Launching the newly installed Agent application brings up the configuration UI.


Back to the Windows Azure Management Portal to generate a key for the agent.


Copy the key from the management portal, and go back to the Agent configuration tool. Click the Submit Agent Key button and enter the key.


Now your Agent is linked to the Sync Group you are creating. We can proceed with making databases available.


Click Register to add a new database. You’ll enter the SQL instance information, and the database name. You have the option of using SQL Authentication (i.e. a user name and password), or to use Windows Authentication and connect to the database using the SQL Data Sync Agent service account.


Once a database has been configured, we can go back to the Management Portal.

On the next step, we will add a SQL Server database to our sync group.


Click the Get Database List button to retrieve the list of databases you registered with the SQL Data Sync Agent. Select your database (in this example I am selecting AdventureWorksDW).

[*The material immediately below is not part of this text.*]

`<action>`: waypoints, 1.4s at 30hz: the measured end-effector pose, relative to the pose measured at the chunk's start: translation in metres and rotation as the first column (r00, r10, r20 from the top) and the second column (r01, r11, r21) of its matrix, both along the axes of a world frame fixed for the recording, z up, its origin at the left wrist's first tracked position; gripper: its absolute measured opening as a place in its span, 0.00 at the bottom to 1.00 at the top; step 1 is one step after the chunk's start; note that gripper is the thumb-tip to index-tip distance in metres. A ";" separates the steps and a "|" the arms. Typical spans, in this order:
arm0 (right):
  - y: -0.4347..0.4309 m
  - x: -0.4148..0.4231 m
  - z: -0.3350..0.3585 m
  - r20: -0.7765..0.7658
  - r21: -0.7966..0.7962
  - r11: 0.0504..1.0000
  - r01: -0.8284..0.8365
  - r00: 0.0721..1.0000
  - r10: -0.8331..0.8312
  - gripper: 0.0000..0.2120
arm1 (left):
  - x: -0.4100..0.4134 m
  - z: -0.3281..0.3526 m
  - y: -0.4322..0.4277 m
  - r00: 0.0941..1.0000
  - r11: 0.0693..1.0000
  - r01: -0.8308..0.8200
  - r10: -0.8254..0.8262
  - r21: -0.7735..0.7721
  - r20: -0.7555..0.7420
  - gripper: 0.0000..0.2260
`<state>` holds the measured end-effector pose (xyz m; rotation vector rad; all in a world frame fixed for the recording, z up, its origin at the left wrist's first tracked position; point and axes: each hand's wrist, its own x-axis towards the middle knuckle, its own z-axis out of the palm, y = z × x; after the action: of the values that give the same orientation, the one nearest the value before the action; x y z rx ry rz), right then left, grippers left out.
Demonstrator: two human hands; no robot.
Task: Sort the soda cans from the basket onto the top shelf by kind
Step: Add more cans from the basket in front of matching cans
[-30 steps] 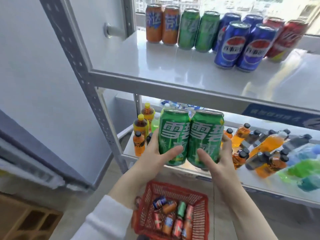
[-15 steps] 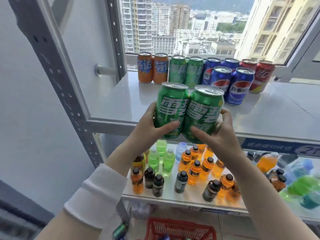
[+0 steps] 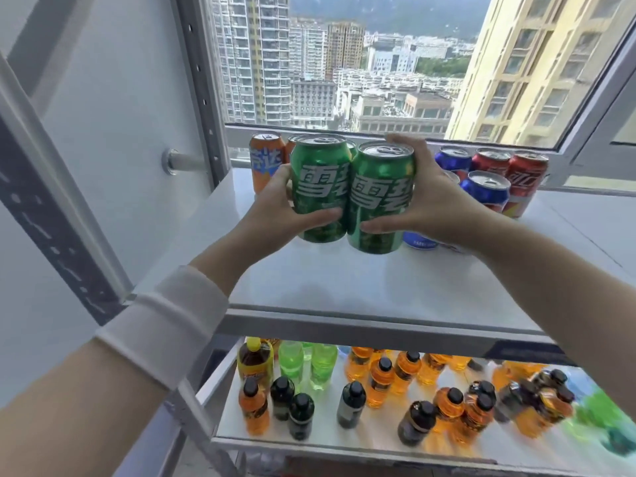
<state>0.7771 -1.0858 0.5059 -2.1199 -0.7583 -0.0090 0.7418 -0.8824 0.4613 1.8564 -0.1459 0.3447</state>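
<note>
I hold two green cans [image 3: 320, 187] side by side over the top shelf [image 3: 344, 280], fingers of my left hand [image 3: 275, 215] wrapped round one, those of my right hand [image 3: 437, 208] round the other. Orange cans [image 3: 266, 160], blue cans [image 3: 485, 189] and red cans [image 3: 526, 177] already stand grouped at the back; this pair is not yet down. The basket is out of view.
</note>
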 end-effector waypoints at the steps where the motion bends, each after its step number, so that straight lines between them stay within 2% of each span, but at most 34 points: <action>1: 0.004 0.006 0.000 -0.013 0.002 1.000 0.011 1.000 -0.011 0.44 | 0.007 -0.001 0.003 1.000 1.000 0.000 0.000 0.006 -0.011 0.27; 3: 0.011 0.017 -0.003 -0.041 -0.011 1.000 0.029 0.999 -0.029 0.42 | 0.019 -0.006 0.008 1.000 1.000 -0.004 0.004 0.010 -0.026 0.28; 8: 0.023 0.041 -0.015 -0.063 -0.054 0.994 0.091 0.994 -0.094 0.42 | 0.041 -0.020 0.016 0.998 0.998 0.011 -0.008 0.059 -0.061 0.30; 12: 0.032 0.052 -0.018 -0.058 -0.165 0.979 0.118 0.990 -0.129 0.41 | 0.055 -0.032 0.021 0.996 0.997 0.031 -0.025 0.072 -0.081 0.32; 20: 0.037 0.056 -0.005 0.110 -0.475 0.870 0.134 0.990 -0.093 0.44 | 0.066 -0.044 0.025 0.995 0.994 0.039 -0.029 0.103 -0.091 0.35; 27: 0.036 0.066 0.002 0.188 -0.614 0.775 0.152 0.981 -0.043 0.45 | 0.068 -0.039 0.020 0.994 0.989 0.082 -0.072 0.122 -0.081 0.33; 32: 0.031 0.070 0.007 0.213 -0.665 0.733 0.139 0.977 0.008 0.45 | 0.073 -0.039 0.016 0.992 0.984 0.103 -0.090 0.147 -0.089 0.33; 42: 0.020 0.075 0.008 0.271 -0.707 0.679 0.201 0.963 -0.003 0.44 | 0.083 -0.041 0.002 0.993 0.983 0.082 -0.066 0.164 -0.103 0.32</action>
<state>0.8524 -1.0660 0.5136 -2.9833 -0.8806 -0.0392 0.8245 -0.8801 0.4200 2.0241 -0.1820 0.1946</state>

Step 3 will be to configure a Windows Azure SQL Database to use as the Sync Hub.


Click the database icon to enter your Windows Azure SQL database information.

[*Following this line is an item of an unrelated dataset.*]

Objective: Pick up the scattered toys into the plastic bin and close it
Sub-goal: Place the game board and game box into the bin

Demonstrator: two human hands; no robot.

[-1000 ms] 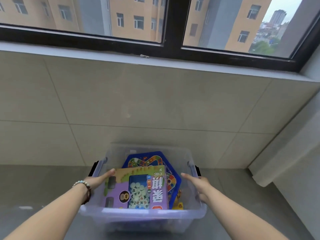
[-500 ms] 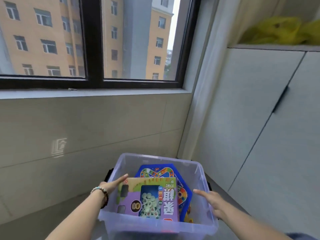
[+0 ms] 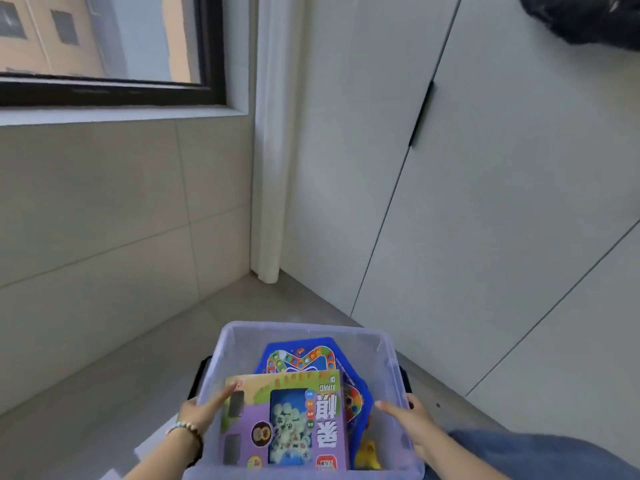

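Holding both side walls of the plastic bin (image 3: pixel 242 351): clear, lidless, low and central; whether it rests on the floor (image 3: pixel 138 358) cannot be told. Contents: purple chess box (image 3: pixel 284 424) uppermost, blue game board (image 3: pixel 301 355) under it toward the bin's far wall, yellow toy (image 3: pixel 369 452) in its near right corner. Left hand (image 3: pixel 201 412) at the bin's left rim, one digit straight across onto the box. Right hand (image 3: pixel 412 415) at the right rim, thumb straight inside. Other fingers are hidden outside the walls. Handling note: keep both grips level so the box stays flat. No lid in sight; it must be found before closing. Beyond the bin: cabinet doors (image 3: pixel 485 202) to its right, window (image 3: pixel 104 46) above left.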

Note, for the Test connection to work, I had to enter:

  • Fully qualified server name (i.e. <server>
  • Database name (i.e. AdventureWorksDW_Sync)
  • Credentials
    • Username without @<server>
    • Password

Step 4 is to enter the configuration details.


For the configuration, you can specify the sync schedule, as well as the Conflict Resolution if you are doing Bi-directional syncing. In this example, I don’t expect to have any conflicts (as it’s a one way push to SQL Azure), but I’ll select Client Wins.

Step 5 is to define the dataset you will synchronize.



When we select our source database (in this case, the on-prem AdventureWorksDW database), we see that we have some tables that can’t be properly synced to SQL Azure. Clicking on the See the Report link brings up details.


For this example, we can ignore the tables that can’t be synced. Clicking Select All will automatically skip tables with incompatible schemas.


At the bottom of the UI, we can see a Row Filter area. Filtering allows us to sync only certain records… for example, we might want to only sync a single year of data from our fact table. This is essentially adding a WHERE clause to our sync query. To do this, we would select the table we want to filter, and click the Filter checkbox next to the column we are adding the WHERE clause on.


Step 6 is to “Deploy” the changes to the server.


Once you click Deploy, SQL Data Sync completes the configuration of the sync group. The selected schema will be created in your SQL Azure database, and the initial set of data will be moved over.


Your newly created Sync Group now appears underneath your Subscription on the left hand side of the Management Portal. On the right, you can see the dataset sync definition, including any filters you’ve defined.